周囲に「落ちました」と報告することになる。
これらを紙に書いて机の前に貼っておくのです。
少々荒療治ですが、「飽きた」よりも「落ちたくない」が勝つことがあります。
6. コスプレ効果を利用する
心理学には「エンクローテッド・コグニッション(着衣認知)」という考え方があります。

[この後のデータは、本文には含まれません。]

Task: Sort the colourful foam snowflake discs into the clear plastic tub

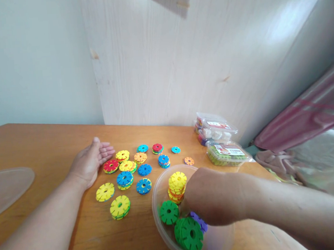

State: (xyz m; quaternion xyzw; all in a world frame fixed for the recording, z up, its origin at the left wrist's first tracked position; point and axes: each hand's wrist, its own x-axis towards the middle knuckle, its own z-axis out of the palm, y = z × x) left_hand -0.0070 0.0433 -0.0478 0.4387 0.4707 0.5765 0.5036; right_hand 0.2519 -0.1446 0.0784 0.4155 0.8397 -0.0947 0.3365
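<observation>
My left hand (93, 159) rests on its edge on the table, fingers stretched out beside stacks of slotted plastic discs. A red disc (111, 166) and a yellow disc (122, 156) are nearest to its fingers. My right hand (210, 194) reaches down into a round clear plastic tub (157, 214); its fingers are hidden behind the back of the hand. Inside the tub are a yellow and orange stack of discs (177, 184), green discs (190, 235) and partly covered purple discs (200, 221).
Several stacked blue discs (144, 185) and a small orange disc (188, 161) lie on the wooden table (53, 143). Clear lidded boxes (228, 153) stand at the back right. A clear round lid (10, 189) lies at the left. A pale board wall (152, 83) rises behind.
</observation>
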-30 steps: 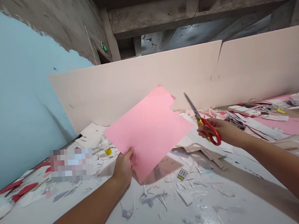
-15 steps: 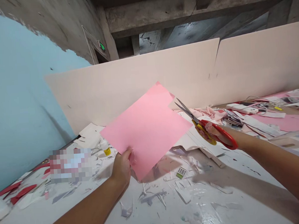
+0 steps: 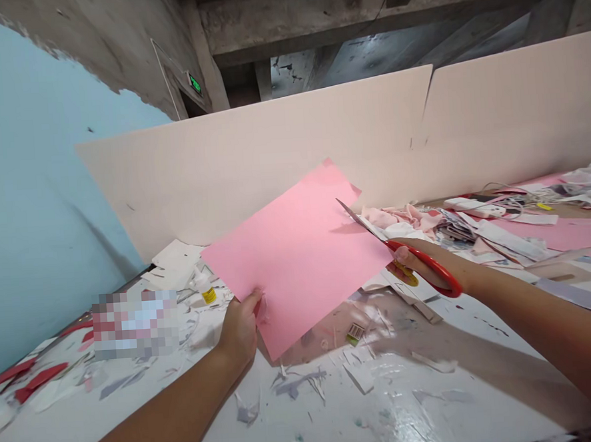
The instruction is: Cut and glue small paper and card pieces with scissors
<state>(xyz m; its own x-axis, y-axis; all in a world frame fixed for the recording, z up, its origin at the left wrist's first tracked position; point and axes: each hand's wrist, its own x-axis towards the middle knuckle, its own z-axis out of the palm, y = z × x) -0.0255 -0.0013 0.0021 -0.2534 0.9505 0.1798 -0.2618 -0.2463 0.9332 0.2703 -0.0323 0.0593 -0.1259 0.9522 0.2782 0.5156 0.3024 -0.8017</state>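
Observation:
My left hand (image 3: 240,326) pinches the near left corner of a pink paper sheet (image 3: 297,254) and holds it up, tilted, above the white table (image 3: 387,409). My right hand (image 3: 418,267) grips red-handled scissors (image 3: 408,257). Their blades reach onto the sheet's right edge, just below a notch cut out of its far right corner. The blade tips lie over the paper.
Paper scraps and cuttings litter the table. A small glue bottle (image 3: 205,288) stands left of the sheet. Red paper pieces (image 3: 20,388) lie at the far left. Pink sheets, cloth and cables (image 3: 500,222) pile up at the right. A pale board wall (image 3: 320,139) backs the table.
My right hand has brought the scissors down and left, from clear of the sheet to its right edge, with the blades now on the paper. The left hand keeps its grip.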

人は着ている服によって行動や思考が変化するというものです。
例えば、自宅で勉強するときにスーツを着てみる。
腕時計をつける。
あえて仕事モードの服装にする。
すると脳は「今は本気モードだ」と認識しやすくなります。
あるいは、その資格を持つ専門家になりきるのも面白い方法です。
少し笑ってしまうくらいでちょうどいいのです。
脳は意外と単純です。
7. 「推し」やAIに見守ってもらう
一人で勉強していると孤独を感じることがあります。
そんなときは、好きなキャラクターやアイドル、スポーツ選手など、自分の「推し」の力を借りましょう。
デスクに写真やアクリルスタンドを置き、
「見られているからサボれない」
という環境を作るのです。
勉強と大好きな誰かを結びつけることで継続しやすくなるのです。
勉強に必要なのは気合いではなく工夫
勉強に飽きるのは決して珍しいことではありません。
むしろ、長く続けている証拠です。
だからこそ、「もっと頑張ろう」と自分を追い込むのではなく、「どうすれば脳が面白がるだろう」と考えてみてください。
場所を変える。
やり方を変える。
ゲーム化する。
未来を想像する。
あるいは少し変わった方法で脳を騙してみる。
勉強は根性論だけで続けるものではありません。
脳の仕組みを味方につけた人が、最後まで学び続けられるのです。